BEGIN

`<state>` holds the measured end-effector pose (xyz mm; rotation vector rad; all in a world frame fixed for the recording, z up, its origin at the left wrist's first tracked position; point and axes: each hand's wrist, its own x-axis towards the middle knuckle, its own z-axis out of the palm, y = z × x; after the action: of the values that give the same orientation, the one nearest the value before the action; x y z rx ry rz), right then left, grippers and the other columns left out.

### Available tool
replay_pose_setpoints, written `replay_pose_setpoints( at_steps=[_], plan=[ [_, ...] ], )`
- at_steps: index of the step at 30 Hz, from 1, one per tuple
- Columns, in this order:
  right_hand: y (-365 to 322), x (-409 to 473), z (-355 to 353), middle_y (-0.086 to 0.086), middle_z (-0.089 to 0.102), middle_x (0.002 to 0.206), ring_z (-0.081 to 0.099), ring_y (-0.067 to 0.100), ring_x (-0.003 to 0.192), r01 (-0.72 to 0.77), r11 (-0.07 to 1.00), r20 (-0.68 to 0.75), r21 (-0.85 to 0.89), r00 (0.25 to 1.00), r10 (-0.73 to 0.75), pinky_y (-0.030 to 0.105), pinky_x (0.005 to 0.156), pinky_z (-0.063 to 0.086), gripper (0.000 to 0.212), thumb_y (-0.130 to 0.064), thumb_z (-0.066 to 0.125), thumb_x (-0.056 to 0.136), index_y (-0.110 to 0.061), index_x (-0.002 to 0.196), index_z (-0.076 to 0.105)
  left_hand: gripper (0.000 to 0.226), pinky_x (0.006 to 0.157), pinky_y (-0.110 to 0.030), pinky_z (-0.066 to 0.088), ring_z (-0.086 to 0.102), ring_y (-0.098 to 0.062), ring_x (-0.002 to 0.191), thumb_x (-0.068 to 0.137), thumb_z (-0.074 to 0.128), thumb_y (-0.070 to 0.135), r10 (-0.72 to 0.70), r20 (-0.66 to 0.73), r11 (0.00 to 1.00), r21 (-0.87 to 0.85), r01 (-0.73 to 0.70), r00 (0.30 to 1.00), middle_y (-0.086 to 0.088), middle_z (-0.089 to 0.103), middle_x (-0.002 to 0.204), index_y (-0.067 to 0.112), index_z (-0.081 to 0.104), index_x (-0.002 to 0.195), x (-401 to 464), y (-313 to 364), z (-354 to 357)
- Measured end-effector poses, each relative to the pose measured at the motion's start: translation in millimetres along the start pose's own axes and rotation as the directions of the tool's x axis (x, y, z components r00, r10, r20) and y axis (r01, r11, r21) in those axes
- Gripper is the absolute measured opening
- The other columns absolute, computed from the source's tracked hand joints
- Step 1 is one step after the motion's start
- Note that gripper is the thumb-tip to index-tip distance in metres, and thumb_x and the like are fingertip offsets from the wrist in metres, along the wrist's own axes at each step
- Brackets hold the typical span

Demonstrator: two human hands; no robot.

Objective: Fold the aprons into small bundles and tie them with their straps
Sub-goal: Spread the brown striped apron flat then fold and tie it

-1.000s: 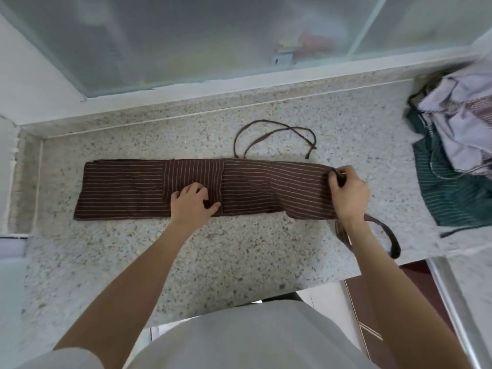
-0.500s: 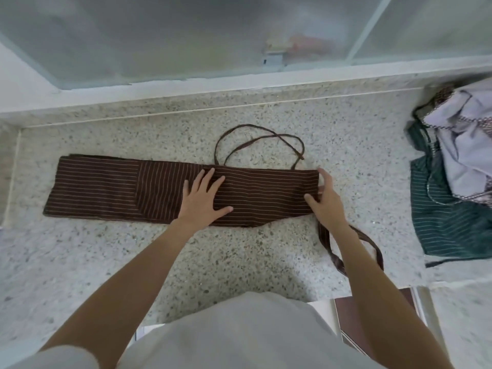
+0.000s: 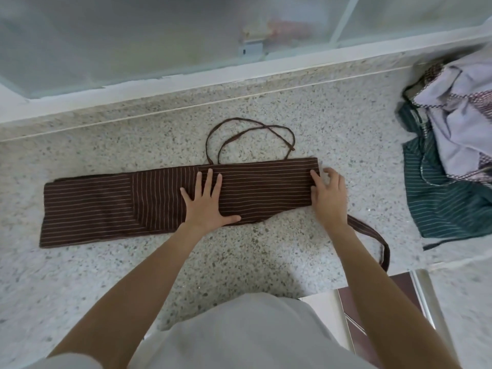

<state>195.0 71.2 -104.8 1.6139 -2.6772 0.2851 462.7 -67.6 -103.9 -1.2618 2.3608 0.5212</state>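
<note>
A brown striped apron [image 3: 111,206] lies folded into a long flat strip across the speckled counter [image 3: 239,262]. My left hand [image 3: 206,206] presses flat on its middle, fingers spread. My right hand [image 3: 328,194] rests at the strip's right end, fingers spread and touching the edge of the cloth. A thin brown strap [image 3: 250,131] loops on the counter behind the strip. A wider brown strap [image 3: 372,235] trails from under my right wrist toward the counter's front edge.
A heap of other aprons sits at the right: a green striped one [image 3: 450,206] under a pale lilac one [image 3: 463,113]. A frosted sliding window [image 3: 159,30] runs along the back. The counter's front edge drops off near my body.
My right hand let go of the apron's right end and now lies open against it. My left hand went from bunched to flat and spread on the cloth.
</note>
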Motion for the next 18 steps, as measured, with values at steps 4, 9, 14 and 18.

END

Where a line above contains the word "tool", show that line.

### Available tool
- Measured end-effector poses, each relative to the pose measured at the motion's start: translation in millimetres along the start pose's own axes and rotation as the directions of the tool's x axis (x, y, z components r00, r10, r20) and y axis (r01, r11, r21) in those axes

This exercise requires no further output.